Erik Porter's Blog

Life and Development at Microsoft and Other Technology Discussions

News

    Binary Data in SQL Server 2005

    So I finally got around to installing Beta 2 of SQL2K5 (it's about time, been so busy with work).  I open up management studio and go to create a new database so I can start playing.  By the way, I'd recommend you install it and get to playing.  As the betas evolve, SQL Server is starting to get REALLY cool.  There are lots of goodies to make it all easier for you all over the place.  Anywho, so I create a new Database and then create a new Table and I noticed an interesting property for the table.  Text/Image Filegroup

    First off, I am a huge believer in storing images, documents, files of any sort in the DB.  I haven't actually done it much yet because performance is sometimes a problem.  My limited understanding of the performance problem is that storing huge amounts of data like a big binary chunk splits up data pages when it normally would've have been necessary.  So I'm wondering if splitting off the binary data (anything big really) onto a separate file group will help with the performance and storage.  Regardless if it will help or not, at some point I'm just going to start doing it anyway, because in 5 years, everything we're always soooo worried about from a performance standpoint almost always ends up not being an issue anymore.

    Thoughts?  Opinions?  Religious battles?  I'm curious about the subject and what everybody thinks...

    Comments

    Mischa Kroon said:

    Main advantage of storing binaries in an sql server is that you can easier scale too multiple webservers.

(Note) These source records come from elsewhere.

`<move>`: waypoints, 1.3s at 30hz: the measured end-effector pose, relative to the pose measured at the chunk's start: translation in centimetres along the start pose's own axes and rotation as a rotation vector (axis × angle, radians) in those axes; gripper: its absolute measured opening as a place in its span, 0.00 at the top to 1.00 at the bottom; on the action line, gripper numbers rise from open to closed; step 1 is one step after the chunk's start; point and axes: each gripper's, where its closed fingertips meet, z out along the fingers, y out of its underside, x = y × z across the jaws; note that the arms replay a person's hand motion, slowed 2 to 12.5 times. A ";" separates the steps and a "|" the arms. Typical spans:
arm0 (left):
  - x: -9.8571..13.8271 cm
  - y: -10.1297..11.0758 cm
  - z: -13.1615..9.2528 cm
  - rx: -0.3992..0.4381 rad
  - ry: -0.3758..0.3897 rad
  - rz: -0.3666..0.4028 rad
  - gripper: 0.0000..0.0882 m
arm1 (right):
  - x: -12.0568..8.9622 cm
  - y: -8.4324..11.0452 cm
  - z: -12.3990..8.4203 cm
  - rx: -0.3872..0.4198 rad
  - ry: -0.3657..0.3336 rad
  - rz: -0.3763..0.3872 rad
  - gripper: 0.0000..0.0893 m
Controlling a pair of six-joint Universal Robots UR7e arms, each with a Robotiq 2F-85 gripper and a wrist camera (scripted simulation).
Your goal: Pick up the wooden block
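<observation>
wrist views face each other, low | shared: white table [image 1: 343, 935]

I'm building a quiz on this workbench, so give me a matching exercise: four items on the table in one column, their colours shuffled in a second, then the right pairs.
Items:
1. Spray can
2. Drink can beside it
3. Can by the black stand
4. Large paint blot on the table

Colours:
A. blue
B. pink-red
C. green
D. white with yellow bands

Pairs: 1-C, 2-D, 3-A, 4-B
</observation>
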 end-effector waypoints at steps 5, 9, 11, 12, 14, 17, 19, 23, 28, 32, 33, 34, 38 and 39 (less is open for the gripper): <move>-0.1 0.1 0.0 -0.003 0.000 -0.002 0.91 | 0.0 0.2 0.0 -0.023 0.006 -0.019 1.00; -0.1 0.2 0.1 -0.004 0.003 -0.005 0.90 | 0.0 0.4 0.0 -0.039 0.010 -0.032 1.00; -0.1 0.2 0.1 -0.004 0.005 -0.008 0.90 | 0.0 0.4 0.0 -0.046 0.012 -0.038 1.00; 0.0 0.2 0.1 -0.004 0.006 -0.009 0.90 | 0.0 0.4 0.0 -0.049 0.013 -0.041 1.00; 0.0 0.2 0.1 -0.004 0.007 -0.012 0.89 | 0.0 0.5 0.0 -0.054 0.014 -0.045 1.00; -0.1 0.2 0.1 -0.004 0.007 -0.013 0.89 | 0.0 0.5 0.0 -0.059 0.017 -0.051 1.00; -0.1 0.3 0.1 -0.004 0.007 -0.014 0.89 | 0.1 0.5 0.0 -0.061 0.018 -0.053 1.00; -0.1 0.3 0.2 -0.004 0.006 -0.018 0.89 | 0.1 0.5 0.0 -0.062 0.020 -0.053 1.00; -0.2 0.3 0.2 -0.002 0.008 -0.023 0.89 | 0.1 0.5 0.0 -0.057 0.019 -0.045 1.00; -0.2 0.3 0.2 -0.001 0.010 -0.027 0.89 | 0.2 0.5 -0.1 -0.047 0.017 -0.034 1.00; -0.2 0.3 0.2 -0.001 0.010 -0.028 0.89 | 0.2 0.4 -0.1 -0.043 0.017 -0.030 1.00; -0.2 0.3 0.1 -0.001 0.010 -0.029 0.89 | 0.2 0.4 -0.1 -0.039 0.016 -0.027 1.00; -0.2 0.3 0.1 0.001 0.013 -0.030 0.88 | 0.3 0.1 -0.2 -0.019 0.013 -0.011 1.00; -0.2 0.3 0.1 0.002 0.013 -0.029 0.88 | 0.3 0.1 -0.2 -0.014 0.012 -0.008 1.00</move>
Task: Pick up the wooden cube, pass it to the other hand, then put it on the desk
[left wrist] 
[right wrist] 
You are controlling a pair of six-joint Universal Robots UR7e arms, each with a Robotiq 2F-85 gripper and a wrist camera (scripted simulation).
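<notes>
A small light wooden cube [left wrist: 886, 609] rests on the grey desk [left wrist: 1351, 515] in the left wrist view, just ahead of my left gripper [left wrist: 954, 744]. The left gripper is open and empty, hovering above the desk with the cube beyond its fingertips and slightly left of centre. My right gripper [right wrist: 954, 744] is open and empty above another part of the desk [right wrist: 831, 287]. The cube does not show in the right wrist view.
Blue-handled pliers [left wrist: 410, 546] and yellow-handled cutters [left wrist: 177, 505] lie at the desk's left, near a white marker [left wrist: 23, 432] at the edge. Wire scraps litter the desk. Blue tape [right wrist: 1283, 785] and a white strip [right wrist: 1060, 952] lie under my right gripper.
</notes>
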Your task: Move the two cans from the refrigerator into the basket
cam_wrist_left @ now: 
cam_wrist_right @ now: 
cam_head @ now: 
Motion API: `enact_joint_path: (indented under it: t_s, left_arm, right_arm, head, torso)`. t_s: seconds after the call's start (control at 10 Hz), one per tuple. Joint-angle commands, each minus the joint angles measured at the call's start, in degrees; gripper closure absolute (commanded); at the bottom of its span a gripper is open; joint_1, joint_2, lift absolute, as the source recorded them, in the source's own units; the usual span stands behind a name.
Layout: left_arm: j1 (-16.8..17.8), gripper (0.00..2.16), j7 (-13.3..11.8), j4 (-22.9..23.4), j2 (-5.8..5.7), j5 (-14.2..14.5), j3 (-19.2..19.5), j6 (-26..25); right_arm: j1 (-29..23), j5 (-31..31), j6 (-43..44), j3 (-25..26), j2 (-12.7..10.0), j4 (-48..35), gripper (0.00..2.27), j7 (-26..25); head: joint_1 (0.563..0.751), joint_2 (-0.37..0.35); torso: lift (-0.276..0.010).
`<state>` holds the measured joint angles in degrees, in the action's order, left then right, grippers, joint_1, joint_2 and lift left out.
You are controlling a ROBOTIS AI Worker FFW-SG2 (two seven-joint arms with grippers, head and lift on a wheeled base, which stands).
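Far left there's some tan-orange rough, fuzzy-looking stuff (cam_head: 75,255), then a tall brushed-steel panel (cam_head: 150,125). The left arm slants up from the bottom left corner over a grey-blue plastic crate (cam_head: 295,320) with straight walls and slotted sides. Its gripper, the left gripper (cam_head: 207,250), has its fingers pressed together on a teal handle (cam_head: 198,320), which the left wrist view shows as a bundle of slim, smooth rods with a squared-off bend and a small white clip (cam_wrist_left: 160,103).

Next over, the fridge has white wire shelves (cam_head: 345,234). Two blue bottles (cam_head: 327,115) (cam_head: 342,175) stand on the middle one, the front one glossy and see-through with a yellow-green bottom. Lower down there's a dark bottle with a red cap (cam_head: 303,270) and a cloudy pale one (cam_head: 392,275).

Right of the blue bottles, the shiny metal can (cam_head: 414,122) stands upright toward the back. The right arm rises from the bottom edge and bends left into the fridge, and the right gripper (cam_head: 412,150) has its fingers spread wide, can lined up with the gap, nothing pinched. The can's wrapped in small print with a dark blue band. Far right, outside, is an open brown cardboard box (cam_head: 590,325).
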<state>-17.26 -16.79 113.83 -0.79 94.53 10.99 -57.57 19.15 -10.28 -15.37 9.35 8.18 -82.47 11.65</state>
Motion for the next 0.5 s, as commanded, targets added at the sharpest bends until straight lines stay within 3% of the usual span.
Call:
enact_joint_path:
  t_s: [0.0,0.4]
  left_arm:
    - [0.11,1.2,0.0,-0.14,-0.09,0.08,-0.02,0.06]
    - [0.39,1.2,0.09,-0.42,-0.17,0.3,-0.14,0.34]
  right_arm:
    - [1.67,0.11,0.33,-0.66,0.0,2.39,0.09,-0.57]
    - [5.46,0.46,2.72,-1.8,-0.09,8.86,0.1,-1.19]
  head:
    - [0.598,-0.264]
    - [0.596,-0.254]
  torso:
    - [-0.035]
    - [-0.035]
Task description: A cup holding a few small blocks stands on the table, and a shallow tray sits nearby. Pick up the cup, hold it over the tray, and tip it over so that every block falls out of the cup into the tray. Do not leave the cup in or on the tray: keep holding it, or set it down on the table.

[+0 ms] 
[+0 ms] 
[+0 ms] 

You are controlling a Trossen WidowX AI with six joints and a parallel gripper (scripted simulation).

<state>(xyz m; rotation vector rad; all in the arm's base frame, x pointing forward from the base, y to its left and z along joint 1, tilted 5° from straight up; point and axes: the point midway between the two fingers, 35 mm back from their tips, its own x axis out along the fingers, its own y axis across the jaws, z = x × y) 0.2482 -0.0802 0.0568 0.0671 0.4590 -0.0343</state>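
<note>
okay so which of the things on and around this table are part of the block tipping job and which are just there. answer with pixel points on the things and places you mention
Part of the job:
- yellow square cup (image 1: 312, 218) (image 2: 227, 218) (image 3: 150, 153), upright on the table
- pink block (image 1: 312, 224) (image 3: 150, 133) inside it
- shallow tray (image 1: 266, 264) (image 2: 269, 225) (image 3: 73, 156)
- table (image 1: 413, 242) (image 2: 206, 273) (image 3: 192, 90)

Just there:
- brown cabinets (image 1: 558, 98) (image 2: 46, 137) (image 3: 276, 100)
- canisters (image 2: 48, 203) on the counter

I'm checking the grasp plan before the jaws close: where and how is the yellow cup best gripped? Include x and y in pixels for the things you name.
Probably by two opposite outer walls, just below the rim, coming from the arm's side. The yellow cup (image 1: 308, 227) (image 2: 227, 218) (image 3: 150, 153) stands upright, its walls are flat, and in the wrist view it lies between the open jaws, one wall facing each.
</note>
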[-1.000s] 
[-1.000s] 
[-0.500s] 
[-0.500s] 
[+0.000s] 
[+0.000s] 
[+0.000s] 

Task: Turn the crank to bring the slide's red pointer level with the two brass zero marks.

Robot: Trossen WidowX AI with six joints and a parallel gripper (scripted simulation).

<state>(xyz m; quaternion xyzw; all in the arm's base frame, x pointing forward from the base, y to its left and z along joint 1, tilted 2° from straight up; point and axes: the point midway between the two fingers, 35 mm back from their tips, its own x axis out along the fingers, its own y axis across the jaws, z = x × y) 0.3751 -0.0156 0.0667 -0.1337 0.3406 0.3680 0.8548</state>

    That said I'm more of a store as file person.
    # March 3, 2005 7:29 AM

    Kent Tegels said:

    I believe in storing as file, then have storing either a UNC or URI in the database since you rarely do any DML work on instance stored in the database anyway.
    # March 3, 2005 11:00 AM

    Mike Swaim said:

    The advantage of storing data in the db is that you don't have to worry about file system permissions. The disadvantage is that it's harder to take old documents offline. At the last place I worked, we did the db thing, and files older than 6 months got archived. The place I worked before that, we used a seperate "db" server (actually a FileNet server)for files. In both places, we tended to generate a lot of documents. (As in we had dedicated machines spitting out Word documents every 10-30 seconds.)
    # March 3, 2005 1:06 PM

    Erik Porter said:

    Ok, so what I'm hearing so far is that more people (so far anyway) like storing links to files instead of the files themselves in SQL Server, but I'm not hearing any reasons why. Is it just a religious thing? Give me some reasons! ;)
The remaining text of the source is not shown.